On the binarity of the classical Cepheid X Sgr from interferometric observations
G. Li Causi, S. Antoniucci, G. Bono, S. Pedicelli, D. Lorenzetti, T., Giannini, B. Nisini

TL;DR
This study used optical-infrared interferometry to detect a binary companion of Cepheid X Sgr and measure its average radius, providing insights for calibrating cosmic distance scales.
Contribution
First direct detection of a binary companion to Cepheid X Sgr and measurement of its mean radius using VLTI/AMBER interferometry.
Findings
Detected a binary companion at 10.7 mas separation
Measured the limb-darkened diameter as 1.48 mas
No pulsation in radius was observed
Abstract
Optical-infrared interferometry can provide direct geometrical measurements of the radii of Cepheids and/or reveal unknown binary companions of these stars.

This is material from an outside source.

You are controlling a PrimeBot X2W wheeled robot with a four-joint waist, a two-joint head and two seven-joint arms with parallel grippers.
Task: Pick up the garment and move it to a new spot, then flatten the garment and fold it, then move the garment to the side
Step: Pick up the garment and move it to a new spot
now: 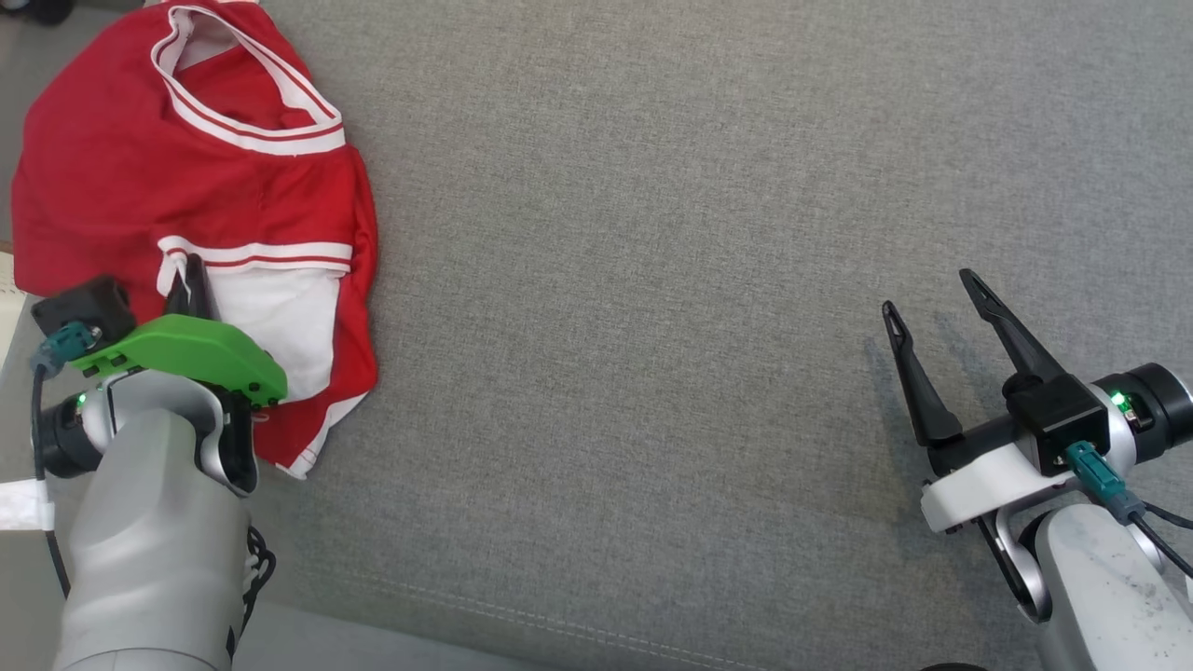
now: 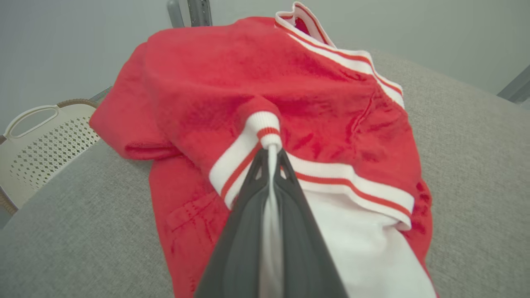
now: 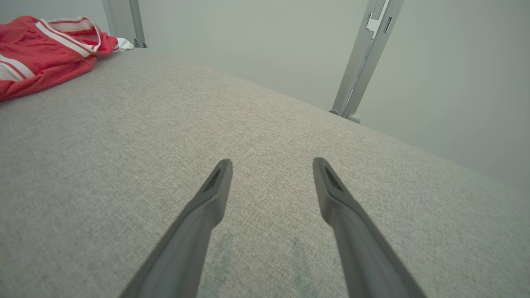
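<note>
Pinching the garment (image 1: 102,168) by its striped band (image 2: 263,124), left end effector (image 2: 271,152) has a firm edge to lift from; right end effector (image 1: 928,291) hangs spread, well apart.

Head view: garment (image 1: 121,158) cut by top and left edges; its near-left corner hidden under the green plate (image 1: 182,354). Left gripper (image 1: 191,280): fingers (image 1: 194,291) mostly covered by that plate (one dark tip shows). Left wrist view: fingers (image 2: 244,231) cover the garment's (image 2: 248,74) near middle; basket (image 2: 41,145) cut by left edge. Right wrist view: garment (image 3: 37,62) runs off left edge.
</note>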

Such information is of great importance for a proper calibration of Period-Luminosity relations and for determining binary fraction among Cepheids. We observed the Cepheid X Sgr with VLTI/AMBER in order to confirm or disprove the presence of the hypothesized binary companion and to directly measure the mean stellar radius, possibly detecting its variation along the pulsation cycle. From AMBER observations in MR mode we performed a binary model fitting on the closure phase and a limb-darkened model fitting on the visibility. Our analysis indicates the presence of a point-like companion at a separation of 10.7 mas and 5.6 magK fainter than the primary, whose flux and position are sharply constrained by the data. The radius pulsation…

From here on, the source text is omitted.